- Problem
A picture-free, exact reproduction of the listing that follows is required.

- Data segment
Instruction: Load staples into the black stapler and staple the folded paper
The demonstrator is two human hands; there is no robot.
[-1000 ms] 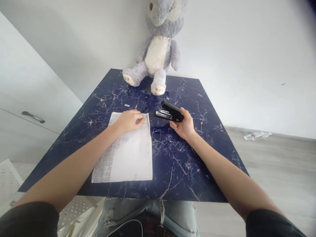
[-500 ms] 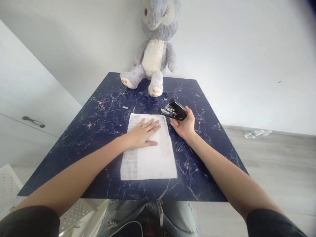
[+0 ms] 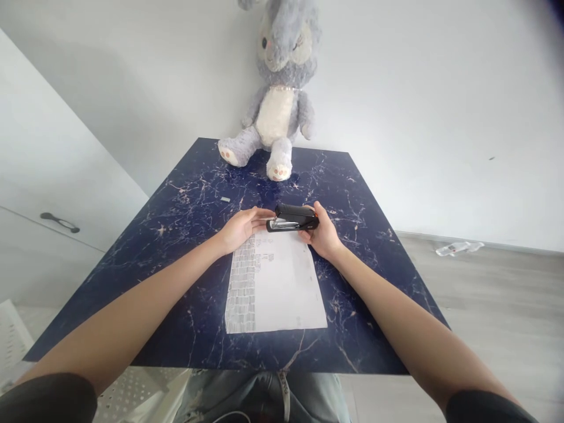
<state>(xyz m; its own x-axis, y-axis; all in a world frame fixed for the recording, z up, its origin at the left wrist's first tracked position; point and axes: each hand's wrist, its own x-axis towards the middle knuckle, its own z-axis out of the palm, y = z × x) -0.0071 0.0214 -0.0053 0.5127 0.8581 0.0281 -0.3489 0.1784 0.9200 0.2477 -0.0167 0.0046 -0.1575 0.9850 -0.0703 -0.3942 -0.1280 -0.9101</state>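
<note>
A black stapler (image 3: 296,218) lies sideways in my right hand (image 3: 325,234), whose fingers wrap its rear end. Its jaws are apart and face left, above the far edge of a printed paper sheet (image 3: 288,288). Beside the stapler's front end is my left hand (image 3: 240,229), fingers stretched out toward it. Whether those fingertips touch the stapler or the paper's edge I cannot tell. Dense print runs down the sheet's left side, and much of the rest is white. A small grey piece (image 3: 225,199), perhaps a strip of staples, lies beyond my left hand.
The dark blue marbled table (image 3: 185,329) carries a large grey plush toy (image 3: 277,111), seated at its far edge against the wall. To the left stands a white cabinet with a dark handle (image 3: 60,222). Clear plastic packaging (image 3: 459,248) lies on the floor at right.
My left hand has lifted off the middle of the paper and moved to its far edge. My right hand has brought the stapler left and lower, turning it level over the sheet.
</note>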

- Response area
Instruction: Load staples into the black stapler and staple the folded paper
The demonstrator is two human hands; there is no robot.
[-1000 ms] 
[-500 ms] 
[+0 ms] 
<state>(xyz m; its own x-axis, y-axis; all in a world frame fixed for the recording, z up, its origin at the left wrist's first tracked position; point and axes: each hand's wrist, its own x-axis towards the middle knuckle, its own z-axis out of the palm, y = z × x) -0.0071 0.0214 -0.0053 0.5127 0.8581 0.0281 -0.3489 0.1784 0.9200 0.2477 -0.0167 0.0046 -0.1575 0.9850 -0.0703 -0.3942 -0.1280 -0.9101</state>
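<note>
A black stapler (image 3: 296,218) lies sideways in my right hand (image 3: 325,234), whose fingers wrap its rear end. Its jaws are apart and face left, above the far edge of a printed paper sheet (image 3: 288,288). Beside the stapler's front end is my left hand (image 3: 240,229), fingers stretched out toward it. Whether those fingertips touch the stapler or the paper's edge I cannot tell. Dense print runs down the sheet's left side, and much of the rest is white. A small grey piece (image 3: 225,199), perhaps a strip of staples, lies beyond my left hand.
The dark blue marbled table (image 3: 185,329) carries a large grey plush toy (image 3: 277,111), seated at its far edge against the wall. To the left stands a white cabinet with a dark handle (image 3: 60,222). Clear plastic packaging (image 3: 459,248) lies on the floor at right.
My left hand has lifted off the middle of the paper and moved to its far edge. My right hand has brought the stapler left and lower, turning it level over the sheet.
</note>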

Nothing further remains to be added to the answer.